- _What is needed_
Once the images are removed, set down everything else in the listing below exactly.

=== Begin Enclosure ===

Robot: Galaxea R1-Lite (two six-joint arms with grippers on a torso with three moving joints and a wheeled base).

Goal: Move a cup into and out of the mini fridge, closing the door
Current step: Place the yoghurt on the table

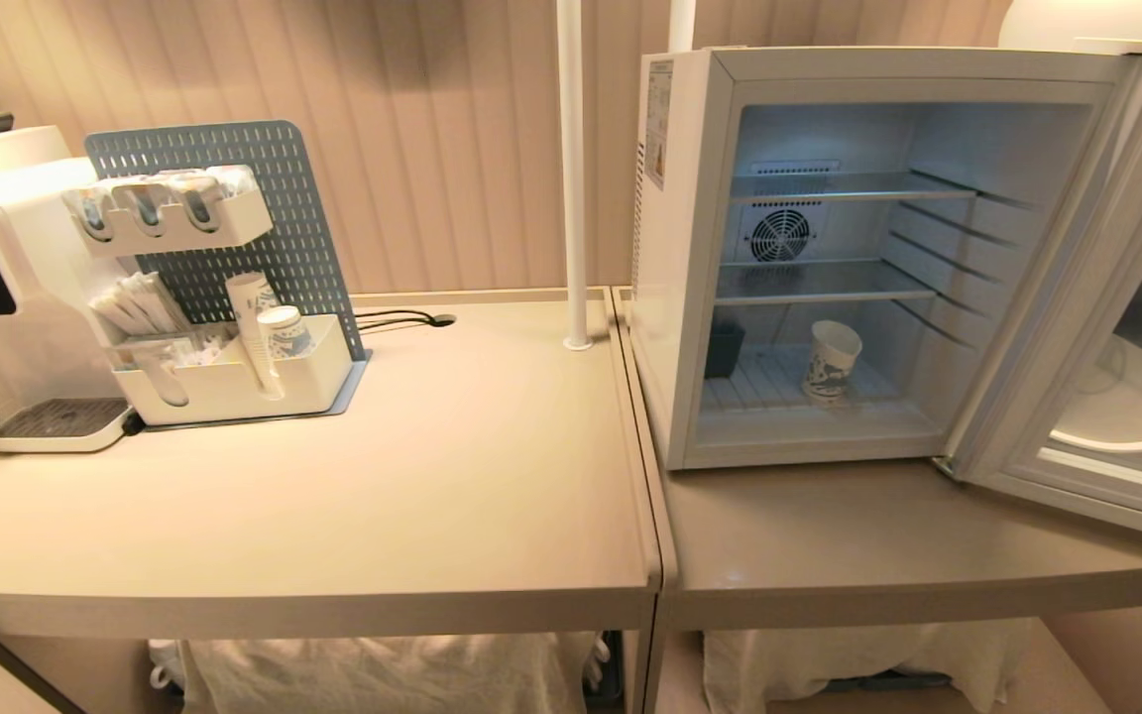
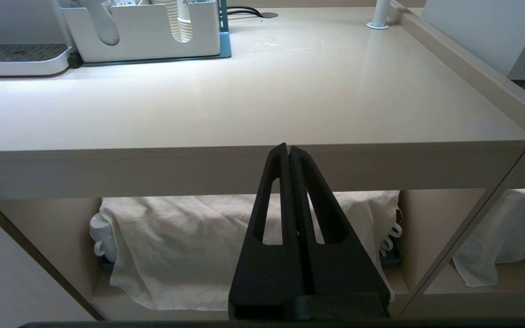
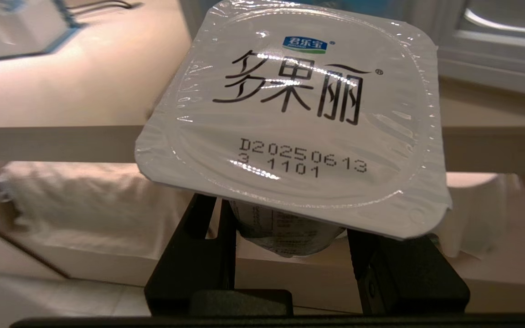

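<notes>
Two grippers sit low at the near edge of the bench (image 1: 492, 476), out of the head view: the left gripper (image 2: 288, 150) has its fingers pressed together on nothing, while the right gripper (image 3: 290, 218) has its fingers clamped on a small plastic pot with a square foil lid (image 3: 296, 114). Farther back on the right, the mini fridge (image 1: 680, 258) stands with its door (image 1: 1106, 327) swung wide open. The cup (image 1: 832, 361) stands upright on the fridge's floor beneath the wire shelves (image 1: 819, 281), near a dark container (image 1: 725, 349).
</notes>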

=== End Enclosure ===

- _Reply_
Robot: Galaxea R1-Lite (two six-joint arms with grippers on a torso with three moving joints and a wheeled base).

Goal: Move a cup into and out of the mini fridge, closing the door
Current step: Place the yoghurt on the table


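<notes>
Two grippers sit low at the near edge of the bench (image 1: 492, 476), out of the head view: the left gripper (image 2: 288, 150) has its fingers pressed together on nothing, while the right gripper (image 3: 290, 218) has its fingers clamped on a small plastic pot with a square foil lid (image 3: 296, 114). Farther back on the right, the mini fridge (image 1: 680, 258) stands with its door (image 1: 1106, 327) swung wide open. The cup (image 1: 832, 361) stands upright on the fridge's floor beneath the wire shelves (image 1: 819, 281), near a dark container (image 1: 725, 349).
</notes>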

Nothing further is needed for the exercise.